== Work instruction ==
Your reply should contain the whole listing below, repeated exactly, and no images.

== Exercise data ==
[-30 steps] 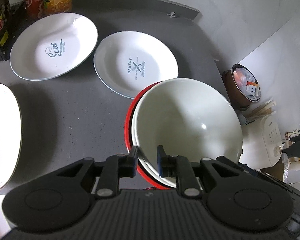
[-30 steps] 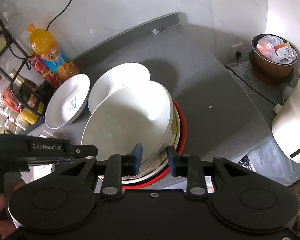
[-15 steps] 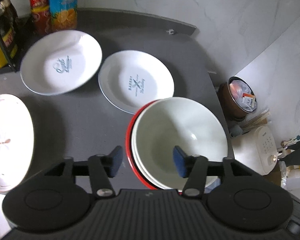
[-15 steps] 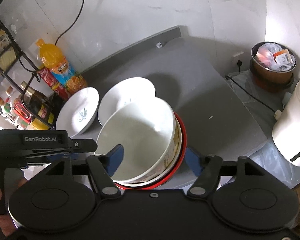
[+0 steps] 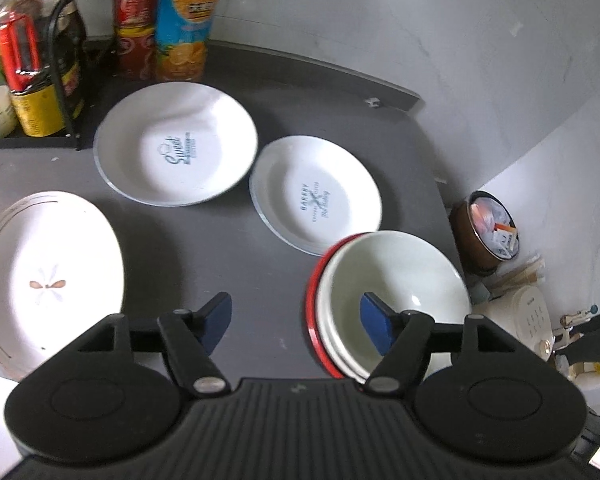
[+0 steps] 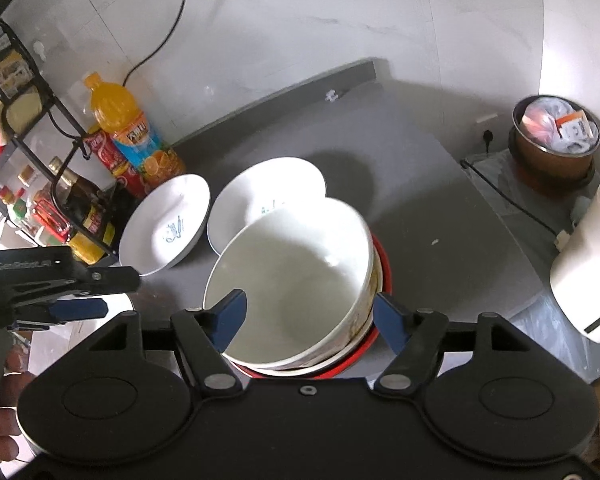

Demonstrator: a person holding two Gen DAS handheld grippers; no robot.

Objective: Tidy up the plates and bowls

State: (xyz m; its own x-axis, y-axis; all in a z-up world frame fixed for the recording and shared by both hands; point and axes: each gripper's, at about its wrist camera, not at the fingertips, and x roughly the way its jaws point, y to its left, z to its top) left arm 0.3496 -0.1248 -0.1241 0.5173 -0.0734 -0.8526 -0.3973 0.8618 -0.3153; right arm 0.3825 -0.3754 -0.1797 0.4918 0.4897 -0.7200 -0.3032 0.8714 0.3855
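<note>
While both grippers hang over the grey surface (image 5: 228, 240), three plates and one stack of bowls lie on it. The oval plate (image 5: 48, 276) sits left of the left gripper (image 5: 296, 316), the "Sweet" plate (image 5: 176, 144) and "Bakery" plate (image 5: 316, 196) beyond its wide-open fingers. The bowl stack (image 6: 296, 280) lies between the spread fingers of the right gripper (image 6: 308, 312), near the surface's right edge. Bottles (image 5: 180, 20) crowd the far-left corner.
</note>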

== Output of the task ==
[-30 steps] 
[-30 steps] 
[-15 steps] 
[-15 steps] 
[+0 steps] 
[+0 steps] 

Demonstrator: a person holding two Gen DAS handheld grippers; no robot.

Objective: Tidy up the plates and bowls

State: (xyz m; its own x-axis, y-axis; all in a z-up world frame fixed for the recording and shared by both hands; point and axes: each gripper's, at about its wrist camera, not at the fingertips, and x roughly the way its jaws point, y to its left, z to its top) left arm 0.3496 -0.1248 -0.1241 0.5173 -0.0734 -0.8526 -0.3973 0.8618 -0.3153; right arm 0.3825 -0.3754 -0.1797 0.4918 0.4897 -0.7200 -0.3032 0.8714 0.3855
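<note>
While both grippers hang over the grey surface (image 5: 228, 240), three plates and one stack of bowls lie on it. The oval plate (image 5: 48, 276) sits left of the left gripper (image 5: 296, 316), the "Sweet" plate (image 5: 176, 144) and "Bakery" plate (image 5: 316, 196) beyond its wide-open fingers. The bowl stack (image 6: 296, 280) lies between the spread fingers of the right gripper (image 6: 308, 312), near the surface's right edge. Bottles (image 5: 180, 20) crowd the far-left corner.
</note>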

Nothing further is needed for this exercise.